Dori frowned and examined the stain again—seeing this time that the way the paint had landed formed a rough shape of an inverted pentagram. “I hadn’t even noticed...” She had the feeling the other woman already knew the shape’s meaning, but she decided to explain it as if she didn’t, just in case. “The five points represent the five elements—Earth, Air, Fire, Water and Spirit,” she said. “Spirit is usually on top. We often put a circle around it, to symbolize the elements all being connected, all part of the greater whole.”
“I see. And inverted, like it is here? Does that have any special meaning to you?”
She sighed. “The Satanists have adopted it, made it so well-known that Wiccans in the U.S. rarely use it anymore. But to us it represents the journey of the Second Degree. For most Wiccans it’s a time of....” She let her voice trail off and looked up, searching the craggy face.
The old woman remained there, silver brows raised, waiting for her to finish. “A time of what, dear?”
“Tests and trials. Challenges and obstacles.”
“Tests and trials? Really?” Helen asked. Though Dori got the feeling she wasn’t the least bit surprised. “Well, isn’t that interesting?”
Dori sighed. “Don’t read anything into it. I got through my Second Degree long, long ago. I’m way beyond it now.”
“That’s right, isn’t it? The newspaper called you an elder.” She shrugged. “Then again, I guess the learning and growing never really stop, do they? Why, in any faith the initiations are an endless cycle. Don’t you think?”
Dori sent her a swift frown.
“Why don’t you run into BK’s Grocery and see if she has some nail-polish remover?”
“Nail polish?” Dori looked again at the paint on her windshield, ran a finger over it, and finally bent closer and sniffed, realizing it wasn’t paint after all. “Itisnail polish, isn’t it?” she asked, turning again to the old woman.
But Helen was gone.
Dori walked to BK’s, located the nail-polish remover and took it to the front to pay. There was only one register open, which was usual on a weeknight. She waited in line behind a woman she didn’t at first recognize, and when she did, she instantly bristled.
The dark-haired woman had started all this by refusing to process Dori’s application for a table at the craft fair.

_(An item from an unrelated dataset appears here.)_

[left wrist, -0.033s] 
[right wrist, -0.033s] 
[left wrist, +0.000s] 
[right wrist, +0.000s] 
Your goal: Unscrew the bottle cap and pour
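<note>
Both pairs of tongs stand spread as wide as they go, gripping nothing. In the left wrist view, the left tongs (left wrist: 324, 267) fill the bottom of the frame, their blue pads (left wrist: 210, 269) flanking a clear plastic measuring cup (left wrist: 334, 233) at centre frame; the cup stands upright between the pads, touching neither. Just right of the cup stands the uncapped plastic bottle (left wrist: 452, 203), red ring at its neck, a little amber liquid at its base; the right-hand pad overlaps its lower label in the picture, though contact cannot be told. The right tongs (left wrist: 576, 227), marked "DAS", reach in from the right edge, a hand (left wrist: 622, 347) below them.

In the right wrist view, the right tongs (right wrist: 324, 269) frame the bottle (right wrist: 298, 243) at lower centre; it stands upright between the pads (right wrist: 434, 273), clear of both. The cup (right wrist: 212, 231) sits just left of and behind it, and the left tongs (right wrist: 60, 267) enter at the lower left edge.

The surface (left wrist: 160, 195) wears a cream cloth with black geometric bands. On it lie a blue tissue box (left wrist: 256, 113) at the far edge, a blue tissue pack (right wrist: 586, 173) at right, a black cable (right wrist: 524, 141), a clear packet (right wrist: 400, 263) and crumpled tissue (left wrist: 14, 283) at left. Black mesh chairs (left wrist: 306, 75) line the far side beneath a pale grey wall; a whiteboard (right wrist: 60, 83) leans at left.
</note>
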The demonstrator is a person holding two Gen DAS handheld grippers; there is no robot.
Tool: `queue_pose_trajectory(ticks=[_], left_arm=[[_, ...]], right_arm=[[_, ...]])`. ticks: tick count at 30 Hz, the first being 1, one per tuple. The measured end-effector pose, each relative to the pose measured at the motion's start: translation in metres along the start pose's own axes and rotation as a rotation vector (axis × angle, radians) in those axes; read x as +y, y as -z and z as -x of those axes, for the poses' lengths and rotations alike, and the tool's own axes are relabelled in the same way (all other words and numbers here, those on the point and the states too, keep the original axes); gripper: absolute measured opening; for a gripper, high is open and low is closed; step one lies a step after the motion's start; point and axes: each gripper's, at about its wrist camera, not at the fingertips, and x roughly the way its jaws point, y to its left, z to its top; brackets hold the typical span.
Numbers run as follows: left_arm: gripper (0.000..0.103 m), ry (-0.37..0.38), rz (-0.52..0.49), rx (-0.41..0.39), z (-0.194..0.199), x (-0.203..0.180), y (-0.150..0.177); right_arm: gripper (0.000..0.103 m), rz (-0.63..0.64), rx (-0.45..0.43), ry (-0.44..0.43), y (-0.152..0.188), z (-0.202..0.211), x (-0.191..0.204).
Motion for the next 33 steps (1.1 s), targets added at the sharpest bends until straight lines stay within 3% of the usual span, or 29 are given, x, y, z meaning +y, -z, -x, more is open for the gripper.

“Hello there, Mrs. Redmond,” she said, feeling decidedly evil. Oh, deep down she knew a respectable woman like her probably hadn’t vandalized her car. But for the moment, she would do.
The woman snapped her head around and her eyes widened. “Uh... hello.”
Mrs. Redmond opened her checkbook to make out a check as if it were 1967 or something.
Dori peeked over her shoulder, read her full name. Alice W. Redmond. The woman scribbled quickly and paused at the date space, then shot a look at the middle aged brunette behind the register, whose name tag read Kate. “What’s the date?”
“Twenty-first,” Kate replied. She shifted her glance between the two of them with confused amusement. And no wonder. Alice Redmond was in such a hurry to get out of the store you’d have thought she was afraid Dori was going to pull out a wand and transform her into a toad at any moment.
Kate sent Dori a wink. “Happy Solstice.”
The Winter Solstice. She hadn’t even realized it was tonight. “Thanks. You know, I’d almost decided to give up practicing Witchcraft. I have Alice here to thank for changing my mind.”
“Really?” Kate appeared stunned.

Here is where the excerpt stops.